Enviada em 17/08/2020

De acordo com a Constituição Federal de 1988, a saúde é direito de todos e dever do Estado, garantido mediante políticas sociais e econômicas que visem o acesso universal e igualitário às ações e serviços para sua promoção, proteção e recuperação. No entanto, a má gestão de recursos voltados para saúde pública brasileira e a imobilização da população impedem que esse direito seja efetivado. Destarte, tais fatores devem ser analisados, a fim de que se possa cessá-los de maneira eficaz.

A priori, é imperioso destacar que a crescente crise da saúde brasileira está associada a gestão falha do Sistema Único de Saúde. Esse que, devido as dificuldades de financiamentos e repasse de recursos para sua completa universalização e integralidade, mostra-se em falta para com o seu dever de prover saúde aos brasileiros, já que tais recursos são utilizados para obtenção de medicamentos, equipamentos, imunobiológicos e outros insumos de interesse para a saúde, além de custear os mais diversos serviços na área da saúde. De acordo com a Secretaria de Estado de Saúde, mais de 152 milhões de pessoas dependem exclusivamente do SUS. À face do exposto, é inaceitável que o Governo continue permitindo falhas na fiscalização dos recursos direcionados para o SUS, visto que tal vigilância pode encaminhar para à consolidação efetiva do SUS e promover melhorias para a saúde dos brasileiros.

Ademais, a imobilização social pelo desenvolvimento da cidadania, através de reivindicações para terem os seus direitos garantidos na prática, acaba retardando o avanço da saúde no Brasil. Dessa forma, muitos cidadãos, ao invés de lutarem pelos seus direitos, acabam recorrendo à comercialização da saúde, onde optam por planos de saúde privados, os quais vão em direção oposta à garantia de saúde para todos os indivíduos, sendo que, de acordo com os dados do G1, quase 70% dos brasileiros não têm como custear plano de saúde particular. Sendo assim, é urgente que a população brasileira vá em direção ao Governo para exigirem a efetivação dos seus direitos, visto que o Governo, através do SUS, garante o acesso de toda a população aos serviços de saúde, sem preconceitos ou privilégios de qualquer espécie.
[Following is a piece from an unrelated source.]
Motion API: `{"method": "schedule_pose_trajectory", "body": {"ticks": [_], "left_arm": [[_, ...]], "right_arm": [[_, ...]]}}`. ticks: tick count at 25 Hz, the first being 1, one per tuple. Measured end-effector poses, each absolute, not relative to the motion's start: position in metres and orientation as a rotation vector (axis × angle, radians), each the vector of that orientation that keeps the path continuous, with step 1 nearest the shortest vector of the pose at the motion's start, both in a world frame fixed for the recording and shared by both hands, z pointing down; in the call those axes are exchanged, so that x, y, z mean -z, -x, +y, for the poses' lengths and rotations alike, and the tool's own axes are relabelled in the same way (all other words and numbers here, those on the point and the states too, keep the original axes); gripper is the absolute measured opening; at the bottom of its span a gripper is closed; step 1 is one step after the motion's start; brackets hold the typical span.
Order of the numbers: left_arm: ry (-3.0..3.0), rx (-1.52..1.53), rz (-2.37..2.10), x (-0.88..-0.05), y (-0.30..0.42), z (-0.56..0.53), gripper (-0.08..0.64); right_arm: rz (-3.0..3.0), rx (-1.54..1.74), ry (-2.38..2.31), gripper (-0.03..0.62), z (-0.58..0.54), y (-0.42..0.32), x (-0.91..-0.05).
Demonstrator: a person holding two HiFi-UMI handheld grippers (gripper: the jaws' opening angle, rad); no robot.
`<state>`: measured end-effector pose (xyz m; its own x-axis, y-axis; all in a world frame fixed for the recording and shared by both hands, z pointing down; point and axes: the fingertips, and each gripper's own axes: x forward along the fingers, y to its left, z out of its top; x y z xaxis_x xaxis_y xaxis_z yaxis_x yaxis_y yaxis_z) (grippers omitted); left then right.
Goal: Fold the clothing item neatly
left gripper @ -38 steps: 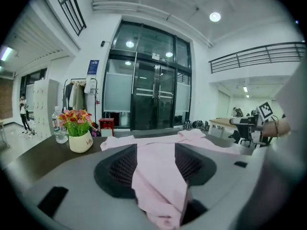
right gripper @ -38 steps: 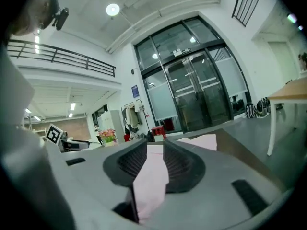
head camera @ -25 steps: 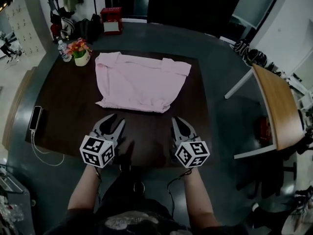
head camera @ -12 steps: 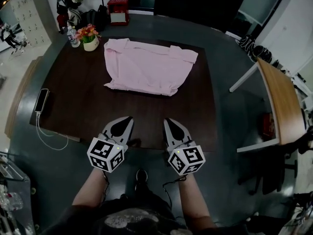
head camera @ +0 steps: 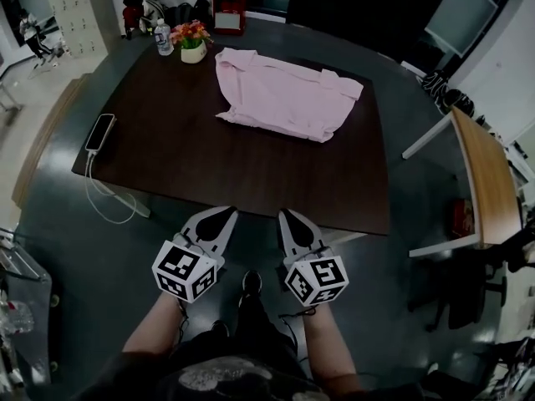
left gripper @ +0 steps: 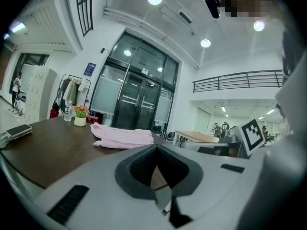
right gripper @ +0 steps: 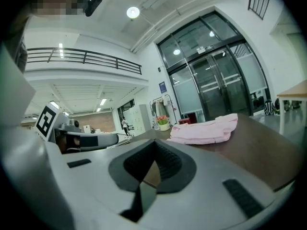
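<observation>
Head view: the dark table (head camera: 251, 170) fills the upper middle. Its near edge runs just above both grippers, which hang over open floor at the lower centre. The left gripper (head camera: 224, 216) and right gripper (head camera: 288, 219) are both closed and empty. The pink garment (head camera: 284, 98) lies on the table's far half, its long axis slanting from upper left to lower right. A phone (head camera: 100, 132) sits at the left edge, and a flower pot (head camera: 192, 47) by the far edge.

Left gripper view: jaws pressed together on nothing, with the garment (left gripper: 122, 137) well beyond them, left of centre.

Right gripper view: jaws likewise together, with the garment (right gripper: 206, 131) lying right of centre. A balcony railing (right gripper: 81, 56) appears that the head view never shows.
</observation>
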<state>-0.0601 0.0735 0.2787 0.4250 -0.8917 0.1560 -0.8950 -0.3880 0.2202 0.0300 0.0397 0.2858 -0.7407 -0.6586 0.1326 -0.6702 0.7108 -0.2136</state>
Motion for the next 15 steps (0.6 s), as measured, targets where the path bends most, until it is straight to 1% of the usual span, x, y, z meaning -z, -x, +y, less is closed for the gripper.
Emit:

Por último, medidas são necessárias para atenuar os impasses da saúde no Brasil. Para a conscientização da população brasileira, urge que o Ministério da Saúde crie, por meio de verbas governamentais, campanhas publicitárias em espaços públicos, ressaltando o progresso do SUS na promoção da saúde dos brasileiros e enfatizando os direitos dos indivíduos no campo da saúde. Dessa forma, será possível garantir uma sociedade notificada, movente e saudável.